In its partnerships, the firm negotiates royalty rates, and while that figure has been rising on average, it’s typically in the single digits. Between 2015 and 2019, it earned a mean royalty rate of 2.4 per cent. That increased to 4.3 per cent between 2020 and 2023. 

In contrast, it developed bamlanivimab on its own and took it to Eli Lilly “at a point where we had something that was ahead of where they could hope to be,” said Hansen. Thanks to its own breakthrough, AbCellera negotiated a 25 per cent royalty rate. 

These days, AbCellera is talking up two drugs in its pipeline that Hansen calls potential “blockbusters,” with both on track to enter clinical trials next year. The first, whose working name is ABCL635, would treat a metabolic and endocrine condition with an annual market size of more than US$2 billion.

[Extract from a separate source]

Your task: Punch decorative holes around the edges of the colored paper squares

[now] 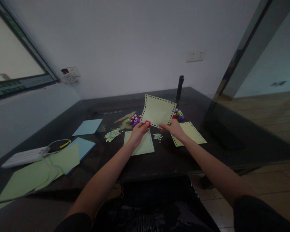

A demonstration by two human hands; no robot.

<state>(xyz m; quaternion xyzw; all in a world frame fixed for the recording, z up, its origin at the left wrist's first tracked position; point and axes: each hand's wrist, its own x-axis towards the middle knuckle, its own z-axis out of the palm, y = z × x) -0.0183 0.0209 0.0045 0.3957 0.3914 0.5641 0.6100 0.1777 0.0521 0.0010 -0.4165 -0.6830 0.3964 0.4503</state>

Though the company is stingy with details, it is a first-in-class therapy, meaning it would do something nothing else on the market can do. 

The other, ABCL575, would treat eczema and would be considered best-in-class, meaning it outperforms the top available choice on the market.

Other candidates are moving through the pipeline behind ABCL635 and 575. While AbCellera has shared little information about their functions, the company anticipates bringing one or two into “IND-enabling” studies in the latter half of this year, a precursor to human trials.

At some point, AbCellera will likely bring those drugs and other internal candidates to larger biotechs to help commercialize them—though that too Hansen envisions the company one day doing itself.

Analysts have so far greeted AbCellera’s game plan with cautious optimism. Preclinical data for the two potential blockbusters will drive shares this year, wrote Evan David Seigerman, a BMO Capital Markets analyst, in a note, adding, “Investors are likely to view AbCellera’s internal pipeline as the key value driver.” Piper Sandler analyst Allison Bratzel applauded AbCellera’s “maturation of this strategy,” including its “greater willingness to advance internal programs further in development on its own.”

It’s also a way for AbCellera to control news flow, said Mah, noting it won’t have to defer to its partners on how much to disclose to investors. More transparency can help analysts and investors evaluate the company with greater accuracy, he said.

Still, escape velocity may be a long way off. In the meantime, AbCellera has to rely on its cash cushion and existing revenue streams—not least royalties from partnerships—to get there. Mah believes the company will reach sustained profitability, but said it’s difficult to say when.

Hansen, meanwhile, is plotting a timeline that runs far beyond the next windfall, or even AbCellera’s next hit therapy. “If you look at all the examples in the industry,” he said, “you’ll find it’s 25 to 35 years before a company hits the point where they are repeatedly able to create blockbuster drugs.”

Editor’s note: This story has been updated to correct a misheard quote. Hansen said it often takes 25 to 35 years before a company is “repeatedly” able to create blockbuster drugs.